Testing With Autoblogging Writer
Our next test was Autblogging Writer ai. We asked it for an article about the history of the internet and the result was unlikely AI generated. We also asked it to describe the future of the internet and had the same result.
Testing With Chat GPT
Finally, we tested the AI Classifier with Chat GPT. We asked it to tell us a funny story about a dog and again, got the same result: possibly AI generated. We tested the same prompt a few times and each time, we got the same result.
We tested the AI Classifier using different one-click writers and it gave us mixed results. For most of the tests, we got the same result, which was that it was possibly AI generated. However, it gave us unlikely when we used Autblogging Writer Kitb. The only platform we couldn’t test was Writer because of its low character limit.
Overall, it appears that the AI Classifier is quite limited in its ability to detect AI-generated content. The results were mixed and some of the tests didn’t even work, such as Writer. Until OpenAI can come up with a more reliable way to detect AI-generated content, the AI Classifier won’t be of much use. It looks like, at this point, the best way to go is to just manually check the content you produce.

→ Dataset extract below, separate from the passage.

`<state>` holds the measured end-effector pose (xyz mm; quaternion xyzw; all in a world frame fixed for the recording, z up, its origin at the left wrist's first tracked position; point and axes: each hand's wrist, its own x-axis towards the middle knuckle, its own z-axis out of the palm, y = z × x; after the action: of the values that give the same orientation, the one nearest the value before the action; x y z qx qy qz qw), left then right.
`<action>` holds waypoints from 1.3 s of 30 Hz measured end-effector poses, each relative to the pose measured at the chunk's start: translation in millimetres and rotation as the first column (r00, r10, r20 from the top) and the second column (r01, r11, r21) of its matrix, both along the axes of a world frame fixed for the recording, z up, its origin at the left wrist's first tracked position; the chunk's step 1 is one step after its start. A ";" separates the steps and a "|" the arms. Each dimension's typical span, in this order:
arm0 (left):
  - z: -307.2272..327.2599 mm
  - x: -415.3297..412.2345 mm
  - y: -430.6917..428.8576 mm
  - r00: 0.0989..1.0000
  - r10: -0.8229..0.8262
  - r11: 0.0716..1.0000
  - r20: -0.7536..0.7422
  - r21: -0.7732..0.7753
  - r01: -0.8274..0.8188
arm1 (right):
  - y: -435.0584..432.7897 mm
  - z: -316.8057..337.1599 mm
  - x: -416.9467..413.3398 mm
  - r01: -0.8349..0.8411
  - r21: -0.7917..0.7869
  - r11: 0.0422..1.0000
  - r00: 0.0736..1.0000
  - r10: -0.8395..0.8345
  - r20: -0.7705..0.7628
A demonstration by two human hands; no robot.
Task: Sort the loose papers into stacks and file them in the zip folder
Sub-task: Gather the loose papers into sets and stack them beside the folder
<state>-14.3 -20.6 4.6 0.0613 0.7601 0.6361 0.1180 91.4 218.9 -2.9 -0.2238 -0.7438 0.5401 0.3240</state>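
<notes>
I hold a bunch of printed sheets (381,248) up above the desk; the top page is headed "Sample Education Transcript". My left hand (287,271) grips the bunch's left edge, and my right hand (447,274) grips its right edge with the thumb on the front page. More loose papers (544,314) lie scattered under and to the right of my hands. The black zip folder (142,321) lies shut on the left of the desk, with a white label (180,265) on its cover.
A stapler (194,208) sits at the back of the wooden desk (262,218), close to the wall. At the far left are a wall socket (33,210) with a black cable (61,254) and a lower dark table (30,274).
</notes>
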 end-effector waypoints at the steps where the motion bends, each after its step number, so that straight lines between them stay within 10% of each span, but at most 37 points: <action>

Q: What is the new AI classifier?
A: The new AI classifier is a tool trained to distinguish between text written by a human and text written by AIs from a variety of providers. It was developed to inform mitigations for false claims that AI-generated text was written by a human, such as running automated misinformation campaigns, using AI tools for academic dishonesty, and positioning an AI chatbot as a human.

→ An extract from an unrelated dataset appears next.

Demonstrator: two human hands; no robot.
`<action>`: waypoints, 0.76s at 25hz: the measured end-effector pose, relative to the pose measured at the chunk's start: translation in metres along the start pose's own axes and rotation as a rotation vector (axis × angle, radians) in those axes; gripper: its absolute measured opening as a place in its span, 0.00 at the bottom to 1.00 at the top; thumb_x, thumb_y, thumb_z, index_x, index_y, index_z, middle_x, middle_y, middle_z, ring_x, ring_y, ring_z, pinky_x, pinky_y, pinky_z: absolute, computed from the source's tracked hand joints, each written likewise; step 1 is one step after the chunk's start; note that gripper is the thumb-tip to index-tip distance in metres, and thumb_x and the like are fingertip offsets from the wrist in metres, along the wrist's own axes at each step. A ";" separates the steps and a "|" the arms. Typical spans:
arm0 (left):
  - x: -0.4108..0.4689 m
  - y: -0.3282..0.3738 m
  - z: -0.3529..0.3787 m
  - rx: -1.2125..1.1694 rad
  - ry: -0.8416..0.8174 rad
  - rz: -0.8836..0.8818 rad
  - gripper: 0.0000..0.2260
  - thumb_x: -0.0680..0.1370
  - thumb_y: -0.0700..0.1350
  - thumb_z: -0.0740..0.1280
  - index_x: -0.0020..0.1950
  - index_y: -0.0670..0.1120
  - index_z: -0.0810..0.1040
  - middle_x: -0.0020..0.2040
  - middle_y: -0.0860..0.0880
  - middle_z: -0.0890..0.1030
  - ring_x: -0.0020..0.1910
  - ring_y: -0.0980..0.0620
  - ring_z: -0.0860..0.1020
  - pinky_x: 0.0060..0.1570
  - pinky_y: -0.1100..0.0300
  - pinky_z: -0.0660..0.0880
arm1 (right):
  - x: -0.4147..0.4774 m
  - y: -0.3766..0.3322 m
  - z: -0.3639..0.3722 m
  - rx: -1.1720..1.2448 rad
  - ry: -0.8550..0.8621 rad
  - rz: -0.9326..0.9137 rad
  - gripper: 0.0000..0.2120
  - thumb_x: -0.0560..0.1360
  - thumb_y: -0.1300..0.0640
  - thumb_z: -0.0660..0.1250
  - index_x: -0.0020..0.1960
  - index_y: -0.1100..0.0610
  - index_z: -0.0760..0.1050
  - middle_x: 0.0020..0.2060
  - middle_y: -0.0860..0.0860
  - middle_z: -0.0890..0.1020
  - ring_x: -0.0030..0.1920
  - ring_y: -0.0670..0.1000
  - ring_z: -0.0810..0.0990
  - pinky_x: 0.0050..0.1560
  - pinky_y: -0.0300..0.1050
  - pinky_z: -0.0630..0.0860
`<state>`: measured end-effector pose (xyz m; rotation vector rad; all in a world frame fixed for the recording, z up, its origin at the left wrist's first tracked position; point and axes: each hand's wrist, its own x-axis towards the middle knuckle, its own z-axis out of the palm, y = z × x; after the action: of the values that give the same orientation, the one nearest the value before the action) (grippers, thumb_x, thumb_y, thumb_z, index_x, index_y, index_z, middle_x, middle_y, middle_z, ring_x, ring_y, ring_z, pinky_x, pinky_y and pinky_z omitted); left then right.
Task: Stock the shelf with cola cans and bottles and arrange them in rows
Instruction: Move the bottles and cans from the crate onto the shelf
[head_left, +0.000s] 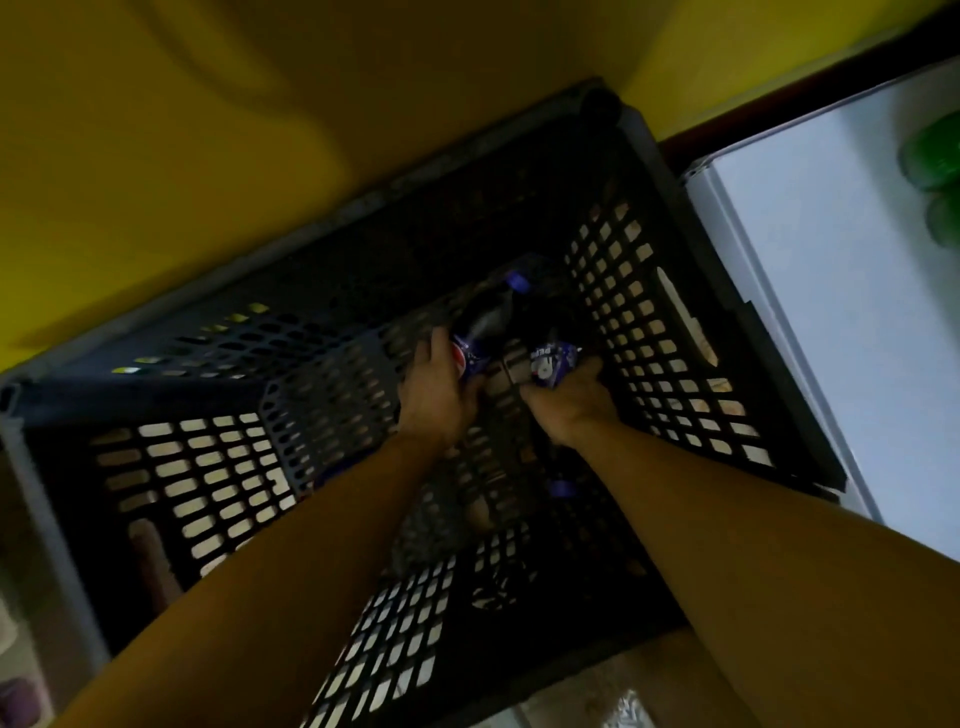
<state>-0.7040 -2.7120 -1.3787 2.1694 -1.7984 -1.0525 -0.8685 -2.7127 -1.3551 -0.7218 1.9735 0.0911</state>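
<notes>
I look down into a deep dark plastic crate (644, 322) with slotted walls. Both my arms reach into it. My left hand (439, 397) is closed around a dark cola bottle (485, 322) with a blue label and a blue cap pointing away from me. My right hand (574, 397) grips a second cola bottle (550, 361) by its blue label. A third bottle lies on the crate floor under my right forearm, and its blue cap (561, 488) shows. The scene is dim and blurred.
A yellow wall (208, 130) stands behind the crate. To the right is a white shelf surface (841, 291) with green bottles (935, 156) at its far end. The crate fills most of the floor space below me.
</notes>
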 end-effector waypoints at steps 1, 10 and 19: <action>-0.009 0.002 -0.005 -0.088 0.028 0.031 0.31 0.76 0.45 0.74 0.74 0.41 0.62 0.68 0.38 0.72 0.65 0.37 0.75 0.63 0.45 0.73 | -0.008 -0.007 -0.002 0.047 0.014 -0.003 0.54 0.66 0.34 0.71 0.80 0.57 0.50 0.72 0.61 0.68 0.68 0.65 0.72 0.67 0.58 0.73; -0.084 0.126 -0.146 -0.393 0.321 0.460 0.34 0.76 0.45 0.74 0.77 0.41 0.61 0.71 0.43 0.73 0.71 0.47 0.72 0.70 0.51 0.70 | -0.157 -0.039 -0.104 0.290 0.012 -0.209 0.37 0.68 0.36 0.70 0.69 0.59 0.73 0.60 0.58 0.81 0.56 0.59 0.81 0.58 0.50 0.79; -0.228 0.356 -0.254 -0.493 0.367 1.031 0.32 0.75 0.48 0.74 0.74 0.45 0.64 0.62 0.49 0.77 0.59 0.53 0.77 0.58 0.61 0.74 | -0.356 0.054 -0.307 0.728 0.274 -0.463 0.22 0.63 0.45 0.74 0.50 0.59 0.80 0.41 0.58 0.85 0.36 0.56 0.82 0.39 0.48 0.78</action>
<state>-0.8558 -2.6862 -0.9099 0.8474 -1.8152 -0.6541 -1.0203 -2.6187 -0.9172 -0.6928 1.8403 -0.9960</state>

Q: How reliable is the classifier?
A: The classifier is not fully reliable. In their evaluations on a challenge set of English texts, their classifier correctly identifies 26% of AI-written text (true positives) as “likely AI-written,” while incorrectly labeling human-written text as AI-written 9% of the time (false positives). Its reliability typically improves as the length of the input text increases.
Q: What are the limitations of the classifier?
A: Their classifier has a number of important limitations. It should not be used as a primary decision-making tool, but instead as a complement to other methods of determining the source of a piece of text. It is very unreliable on short texts (below 1,000 characters). Also, sometimes human-written text will be incorrectly but confidently labeled as AI-written by their classifier. They recommend using the classifier only for English text; it performs significantly worse in other languages and it is unreliable on code. Text that is very predictable cannot be reliably identified. Additionally, AI-written text can be edited to evade the classifier.